Merkel también descartó la noción de que los bancos en dificultades puedan ser capaces de acudir al nuevo fondo de rescate de la zona euro, el Mecanismo Europeo de Estabilidad, para tener asistencia directa antes de que el nuevo supervisor esté en marcha.

La creación de un regulador bancario paneuropeo debe ser aprobada por los 27 Estados miembros de la UE. El plan apunta a romper el vínculo entre los bancos en problemas y los gobiernos endeudados, una interdependencia que ha exacerbado la crisis que ya lleva tres años.

Si bien Alemania fue una fuerza central detrás de la idea en una cumbre de la UE en junio, luego ha advertido en contra de sobrecargar al BCE con nuevas tareas demasiado pronto.

Por ejemplo, Berlín resiste los planes de la Comisión Europea para dar al BCE la responsabilidad de monitorear a los 6,000 bancos del bloque, en parte debido a que quiere retener la supervisión primaria de los bancos regionales y cooperativos alemanes.

Merkel también abordó las críticas al programa de compras de bonos de Draghi que planteó el presidente del banco central alemán, Jens Weidmann, diciendo que su ex asesor económico tenía derecho a expresar sus opiniones acerca de la estrategia en la crisis.

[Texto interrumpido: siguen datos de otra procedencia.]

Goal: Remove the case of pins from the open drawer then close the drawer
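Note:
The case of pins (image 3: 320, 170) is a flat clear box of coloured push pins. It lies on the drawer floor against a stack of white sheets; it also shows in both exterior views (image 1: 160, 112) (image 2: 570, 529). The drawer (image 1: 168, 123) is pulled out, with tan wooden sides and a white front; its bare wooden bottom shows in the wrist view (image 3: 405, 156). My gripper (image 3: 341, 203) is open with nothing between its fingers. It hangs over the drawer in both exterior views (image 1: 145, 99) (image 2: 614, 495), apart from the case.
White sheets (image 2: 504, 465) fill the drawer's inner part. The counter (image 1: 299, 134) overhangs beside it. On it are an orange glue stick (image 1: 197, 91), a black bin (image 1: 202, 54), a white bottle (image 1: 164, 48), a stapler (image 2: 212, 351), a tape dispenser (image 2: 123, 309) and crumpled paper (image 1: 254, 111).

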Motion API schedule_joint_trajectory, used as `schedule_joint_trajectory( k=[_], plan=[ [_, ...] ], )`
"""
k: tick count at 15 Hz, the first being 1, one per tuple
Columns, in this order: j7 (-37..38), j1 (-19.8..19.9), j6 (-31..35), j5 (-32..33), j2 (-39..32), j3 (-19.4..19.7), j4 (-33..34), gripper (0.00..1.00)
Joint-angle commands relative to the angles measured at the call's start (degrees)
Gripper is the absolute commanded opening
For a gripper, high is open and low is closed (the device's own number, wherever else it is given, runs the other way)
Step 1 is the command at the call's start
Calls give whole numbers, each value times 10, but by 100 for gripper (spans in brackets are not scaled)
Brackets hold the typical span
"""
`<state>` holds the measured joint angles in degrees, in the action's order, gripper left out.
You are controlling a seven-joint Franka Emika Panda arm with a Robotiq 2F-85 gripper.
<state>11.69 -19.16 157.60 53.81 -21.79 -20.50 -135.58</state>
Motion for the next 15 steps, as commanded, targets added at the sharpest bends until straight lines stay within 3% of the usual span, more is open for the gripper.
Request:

El ministro Schaeuble, en lo que fue visto como un ataque directo contra Weidmann, dijo a un diario alemán el fin de semana que el debate público sobre el plan de compras de bonos generaba riesgos de dañar la confianza en el BCE.

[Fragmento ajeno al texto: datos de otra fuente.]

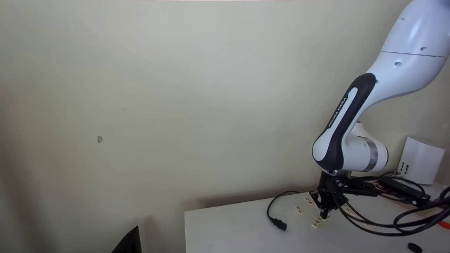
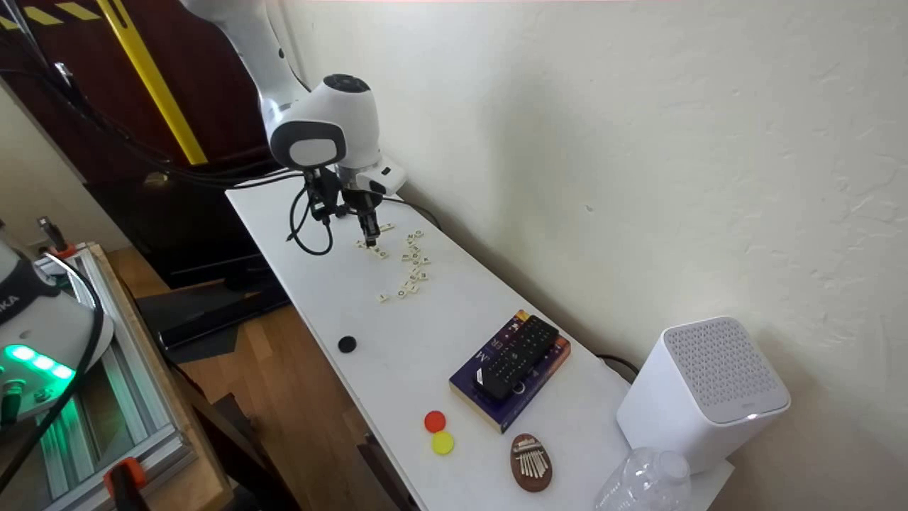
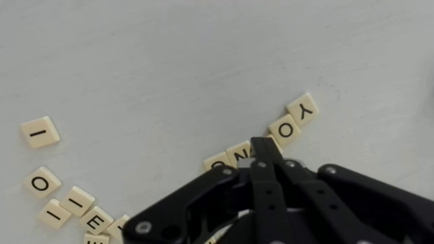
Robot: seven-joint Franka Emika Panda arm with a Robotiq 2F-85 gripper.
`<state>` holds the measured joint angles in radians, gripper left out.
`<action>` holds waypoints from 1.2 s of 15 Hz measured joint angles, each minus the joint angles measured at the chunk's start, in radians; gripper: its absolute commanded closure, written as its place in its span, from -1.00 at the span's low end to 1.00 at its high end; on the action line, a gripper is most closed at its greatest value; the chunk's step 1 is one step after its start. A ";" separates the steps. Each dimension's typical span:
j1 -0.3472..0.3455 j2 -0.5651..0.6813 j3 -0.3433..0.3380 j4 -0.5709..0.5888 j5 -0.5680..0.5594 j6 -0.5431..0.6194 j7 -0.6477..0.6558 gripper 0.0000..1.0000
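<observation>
Several small, square, cream tiles with black letters are set in a slanted row, toward the end edge of a long white worktop, under a white-and-black robot arm. At that row, a black two-fingered gripper is pointed down, with its tips pressed together and nothing seen pinched. Part of the row is hidden by the tips, so whether a tile is touched cannot be told. The row could be bumped crooked if the tips were pushed sideways, and a tile could be tipped up if it were pressed near its side. A looser bunch of cream tiles, nearer the long edge by the pale wall, could be brushed too. Tiles could also be swept by the thin black cables, which are hung low in loops over the worktop. Between the row and that end edge, a black power cord with a plug is laid. Near the other long edge, a flat black disc, a flat red disc and a flat yellow disc are placed. Nearer the wall edge, a dark purple book is topped by a long black remote. By the far end, a brown wooden thumb piano, a white box and a clear plastic bottle are seen.
</observation>
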<state>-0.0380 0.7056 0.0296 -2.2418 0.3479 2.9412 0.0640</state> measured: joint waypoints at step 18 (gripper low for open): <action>-0.044 0.027 0.041 -0.008 -0.161 0.053 -0.094 1.00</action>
<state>-0.0819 0.7329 0.0705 -2.2501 0.1872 2.9944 -0.0302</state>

Merkel ha tenido que caminar por una línea delgada, defendiendo al mismo tiempo a Weidmann, cuyas críticas son compartidas por muchos alemanes, y apoyando las políticas de Draghi, que han calmado a los mercados y reforzaron la confianza en la resolución de la crisis.

Merkel dijo en conferencia de prensa el lunes que no tenía motivos para creer que el BCE estuviera violando su mandato con las compras de bonos, una medida que según dijo Weidmann, rompe el tabú del financiamiento a los estados.

La canciller dijo que Alemania no sólo está centrada en la reducción de la deuda y del déficit sino que también intenta potenciar el consumo doméstico para ayudar a contener la crisis de la zona euro.

La coalición de centro derecha de Merkel está siendo criticada en algunos países europeos por poner un gran énfasis en las medidas de austeridad para reducir la carga de deuda de la zona euro en un momento de desaceleración económica.

"Alemania está realizando una política que no sólo está orientada al ahorro del dinero, también procura estimular el consumo doméstico", dijo Merkel en rueda de prensa.

La canciller agregó que era importante reducir deuda porque los inversores temen que no se devuelva el dinero.